Bir taraftan sınıfın anatomisinde meydana gelen bu türden köklü değişiklikler, diğer taraftan “kendisi için sınıf” olmasını tahkim eden sosyal hakların tırpanlanması, örgütsel yapıların ezilmesi/yozlaştırılması karşısında acaba sendikalar ne yapmıştır? Toprağın altlarından kaydığının farkında olabilmişler midir?

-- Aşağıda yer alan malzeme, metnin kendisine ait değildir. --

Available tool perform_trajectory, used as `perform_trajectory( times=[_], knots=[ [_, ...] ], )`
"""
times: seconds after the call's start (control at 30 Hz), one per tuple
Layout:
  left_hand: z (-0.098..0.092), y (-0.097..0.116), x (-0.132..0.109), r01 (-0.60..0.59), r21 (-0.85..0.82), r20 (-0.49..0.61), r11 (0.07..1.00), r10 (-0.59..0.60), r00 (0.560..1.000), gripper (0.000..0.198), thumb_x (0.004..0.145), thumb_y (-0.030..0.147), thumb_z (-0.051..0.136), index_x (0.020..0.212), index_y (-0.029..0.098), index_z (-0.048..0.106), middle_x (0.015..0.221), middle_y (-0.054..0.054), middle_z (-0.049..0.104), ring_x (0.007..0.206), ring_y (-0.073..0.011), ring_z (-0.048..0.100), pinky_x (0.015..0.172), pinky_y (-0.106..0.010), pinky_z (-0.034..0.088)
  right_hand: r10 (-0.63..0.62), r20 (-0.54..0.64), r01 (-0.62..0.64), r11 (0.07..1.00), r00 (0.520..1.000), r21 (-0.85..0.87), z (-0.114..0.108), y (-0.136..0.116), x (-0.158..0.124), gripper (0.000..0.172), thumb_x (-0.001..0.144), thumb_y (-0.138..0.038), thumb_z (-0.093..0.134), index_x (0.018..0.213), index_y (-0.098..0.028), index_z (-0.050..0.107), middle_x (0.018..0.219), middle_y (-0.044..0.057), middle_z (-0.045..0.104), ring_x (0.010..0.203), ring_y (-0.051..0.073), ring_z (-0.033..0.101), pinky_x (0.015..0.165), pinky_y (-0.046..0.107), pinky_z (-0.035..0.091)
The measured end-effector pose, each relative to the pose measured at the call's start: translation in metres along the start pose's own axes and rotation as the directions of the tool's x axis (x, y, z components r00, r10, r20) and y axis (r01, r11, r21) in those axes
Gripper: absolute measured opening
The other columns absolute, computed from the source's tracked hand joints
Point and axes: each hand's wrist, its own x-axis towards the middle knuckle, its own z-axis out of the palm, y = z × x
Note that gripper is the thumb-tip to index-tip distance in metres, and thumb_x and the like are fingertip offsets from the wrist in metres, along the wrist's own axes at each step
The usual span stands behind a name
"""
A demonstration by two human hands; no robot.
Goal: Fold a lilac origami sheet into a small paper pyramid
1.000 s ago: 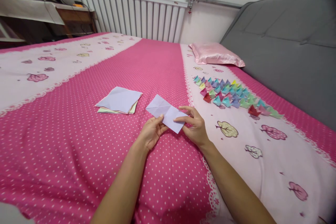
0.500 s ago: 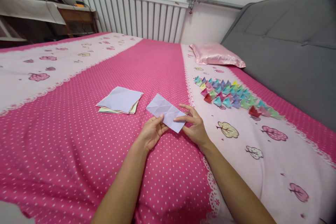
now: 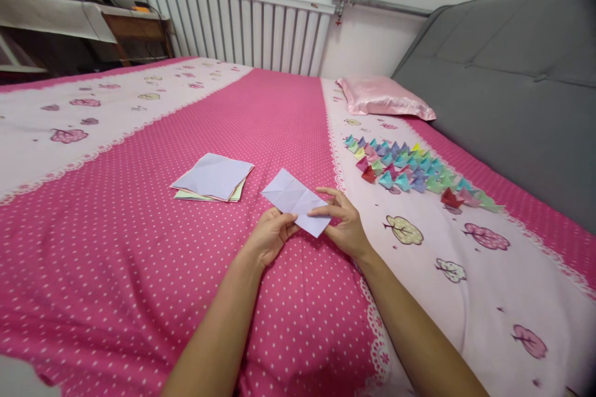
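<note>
In the head view, held a creased lavender rectangle of paper [image 3: 292,195] between both hands, over a pink fabric bedspread with white dots [image 3: 186,260]. Pinched the near edge narrowly in the bare left hand [image 3: 270,236], thumb on top, fingers curled beneath. Steadied the right end in the bare right hand [image 3: 342,223], with one digit laid across the top and another reaching past the far edge.

Drew the left thumb back from mid-sheet to the near edge, nudging the paper slightly toward the right hand; kept the right grip as before. Bared more of the crossing creases thereby. Probably amounted to a change of hold rather than a fresh fold. Could not make out the paper's layers at such small size.

Left untouched the lavender-topped stack of square paper sheets [image 3: 214,175], beyond the left hand, and the multicoloured rows of boat-like folded paper pieces [image 3: 424,163], beyond and right of the right hand.
</note>
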Motion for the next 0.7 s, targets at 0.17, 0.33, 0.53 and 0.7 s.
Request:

Bu soruyu cevaplamadan önce, kısaca şunu kaydetmek, sanıyorum, gerekli: Sovyetler Birliğinin şahsında dünya sosyalizminin 1990’lı yıllarda dağılmasıyla solun çekiciliğinin, yeni bir dünya tasavvurunun ve emeğin iktidar iddiasının büyük bir yara alması; burjuvazinin yönetim ve savaş taktikleri konusunda hayli tecrübe edinmesi ve iş/sendikal mevzuatın oldukça kısıtlanması; üstüne üstlük 12 Eylül şokunu yaşayan Türkiye işçi sınıfının/emekçilerin örgütlerden ve örgütlenmelerden sorumlu tutulması, “kaçış” eğilimlerine zemin yaratmıştır. Değinilen tablo halen sendikaların en ciddi handikabı’dır. Burada kaldığı kadarıyla sınıfın/sendikaların daha “iç” sorunları, başka bir deyişle doğrudan kendi doğalarını ilgilendiren hususlar üzerinde durmak yeğlenmiştir.         

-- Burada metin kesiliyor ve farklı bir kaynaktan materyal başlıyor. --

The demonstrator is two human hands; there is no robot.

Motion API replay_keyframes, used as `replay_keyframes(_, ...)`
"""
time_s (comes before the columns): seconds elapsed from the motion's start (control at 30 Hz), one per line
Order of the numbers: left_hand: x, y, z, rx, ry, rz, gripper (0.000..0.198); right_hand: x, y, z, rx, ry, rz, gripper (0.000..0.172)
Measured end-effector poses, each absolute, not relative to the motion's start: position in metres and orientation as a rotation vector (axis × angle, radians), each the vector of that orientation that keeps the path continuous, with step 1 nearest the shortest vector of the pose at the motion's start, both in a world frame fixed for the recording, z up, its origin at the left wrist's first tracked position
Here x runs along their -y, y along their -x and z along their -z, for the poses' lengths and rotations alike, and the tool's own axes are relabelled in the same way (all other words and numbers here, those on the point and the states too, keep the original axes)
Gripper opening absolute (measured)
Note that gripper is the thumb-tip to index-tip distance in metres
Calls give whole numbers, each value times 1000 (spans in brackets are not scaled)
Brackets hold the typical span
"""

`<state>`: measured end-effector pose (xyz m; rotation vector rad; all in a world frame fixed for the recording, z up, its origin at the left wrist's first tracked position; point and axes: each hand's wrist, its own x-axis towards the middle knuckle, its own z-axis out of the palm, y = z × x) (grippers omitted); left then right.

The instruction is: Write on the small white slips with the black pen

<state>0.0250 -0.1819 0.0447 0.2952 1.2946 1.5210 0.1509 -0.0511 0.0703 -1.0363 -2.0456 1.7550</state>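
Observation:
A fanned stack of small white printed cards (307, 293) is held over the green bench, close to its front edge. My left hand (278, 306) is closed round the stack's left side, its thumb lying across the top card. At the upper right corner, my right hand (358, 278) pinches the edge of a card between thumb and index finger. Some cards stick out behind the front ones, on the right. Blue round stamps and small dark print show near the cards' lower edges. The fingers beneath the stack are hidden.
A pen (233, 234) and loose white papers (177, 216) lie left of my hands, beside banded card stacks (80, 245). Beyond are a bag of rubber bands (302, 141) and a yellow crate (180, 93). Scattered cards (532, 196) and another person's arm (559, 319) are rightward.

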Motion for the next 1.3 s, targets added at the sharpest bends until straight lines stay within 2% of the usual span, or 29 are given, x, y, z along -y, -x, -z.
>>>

Sendikalar sınıftan koptukları için ve düzenle bütünleştikleri için alttan alta gerçekleşen “değişim”in farkında olmayı bırakın, sınıfı köreltmek/kötürümleştirmek için ellerinden gelen her şeyi yapmışlar; “sosyal partner”lik oynamışlar; akan toprağı düzenle uzlaşarak durduracaklarını sanmışlardır. Ne zaman ki “bozucu” dinamiğin diyalektiği sendikaları da vurmaya başlamış, toplumsal tabanlarını zayıflatmıştır; o zaman “direnç” refleksleri geliştirme gayretine düşmüşler, bentler oluşturmaya çalışmışlardır.

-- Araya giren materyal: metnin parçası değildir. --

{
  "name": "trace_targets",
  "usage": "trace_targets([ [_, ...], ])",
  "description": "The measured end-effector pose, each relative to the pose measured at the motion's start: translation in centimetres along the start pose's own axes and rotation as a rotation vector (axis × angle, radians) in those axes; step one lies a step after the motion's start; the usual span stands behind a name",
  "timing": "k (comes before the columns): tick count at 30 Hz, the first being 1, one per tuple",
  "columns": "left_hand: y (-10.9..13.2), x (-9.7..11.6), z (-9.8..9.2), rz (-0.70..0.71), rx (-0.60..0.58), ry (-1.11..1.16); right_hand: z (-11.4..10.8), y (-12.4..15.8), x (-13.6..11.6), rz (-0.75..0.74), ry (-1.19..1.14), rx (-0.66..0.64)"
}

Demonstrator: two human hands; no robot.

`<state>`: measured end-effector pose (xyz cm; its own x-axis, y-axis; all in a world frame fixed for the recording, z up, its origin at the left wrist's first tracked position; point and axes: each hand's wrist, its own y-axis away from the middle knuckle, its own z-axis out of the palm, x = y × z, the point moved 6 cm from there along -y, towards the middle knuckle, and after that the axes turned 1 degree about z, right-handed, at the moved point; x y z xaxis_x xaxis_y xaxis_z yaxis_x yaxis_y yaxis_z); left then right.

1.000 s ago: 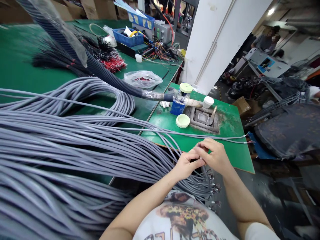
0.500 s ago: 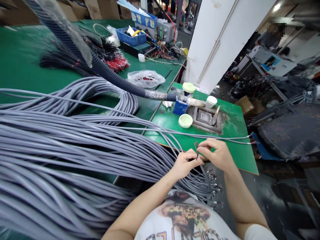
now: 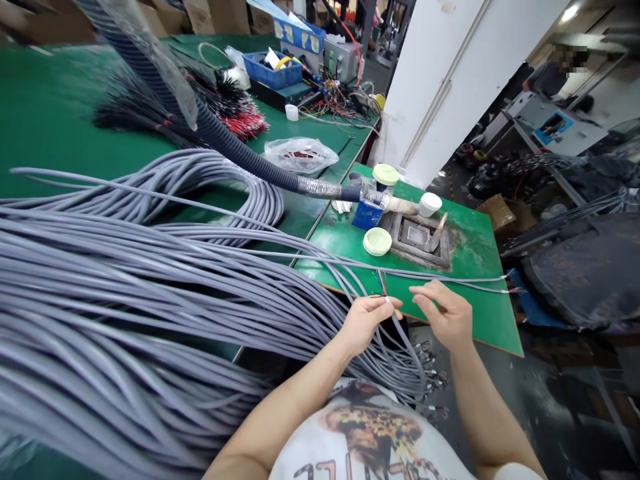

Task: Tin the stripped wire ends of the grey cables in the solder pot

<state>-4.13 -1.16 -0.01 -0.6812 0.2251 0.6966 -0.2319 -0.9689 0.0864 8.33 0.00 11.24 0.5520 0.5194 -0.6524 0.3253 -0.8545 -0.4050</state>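
Observation:
My left hand (image 3: 367,321) pinches the end of a grey cable (image 3: 400,328) between thumb and fingers. Thin coloured wires (image 3: 383,283), some red and some blue, fan up out of that end. To the right, my right hand (image 3: 445,310) is apart from the wires, thumb and fingers separated, with nothing visible between them. Two other grey cables (image 3: 450,276) lie across the green board just beyond my hands, their stripped ends past its right side. Below hang several cable ends (image 3: 425,373) with bare coloured wires.
A large bundle of grey cables (image 3: 165,287) covers the left bench. On the board stand a solder pot (image 3: 417,235) with a scraper, a pale green lid (image 3: 377,241), a white cup (image 3: 430,205) and a blue block (image 3: 367,215). A ribbed hose (image 3: 240,150) crosses above. A person (image 3: 545,79) is far right.
My right hand has drawn away from the wires to the right and its fingers have parted. The wires in my left hand now stand spread and uncovered. The view has shifted slightly.

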Motion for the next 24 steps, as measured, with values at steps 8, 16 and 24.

Özelleştirme gibi, emekçilerin birliği gibi, sınıftaki yeni-nesnelliği algılamak gibi yakın tarihin en kritik ve yaşamsal dönüm noktalarında takındıkları ikircikli/bencil/dar tavırlar, sergiledikleri cılız/çekingen pratikler, öncelikle kendilerinin koflaşmasına, hızla tasfiye olmalarına yol açmıştır. Kendi aralarındaki rekabet, yönetim ihtirası, sendika içi iktidar kavgaları, etnik- mezhepçi kastlaşma, genel olarak emekçilerin/ülkenin çıkarlarının önüne geçmiş; sendikaları emeğe yabancılaştırmıştır. Sendikal bürokrasi kazanırken, geniş emekçi yığınlar kaybetmiştir. İflası kendini amaçlaştırarak, mikro-milliyetçi dalgalara tutunarak, burjuva değer yargılarından statü devşirerek örtmeye çalışmanın sayısız çeşidi vardır ama mızrağın çuvala sığmadığı anlar da vardır. Şimdi o aşamadayız.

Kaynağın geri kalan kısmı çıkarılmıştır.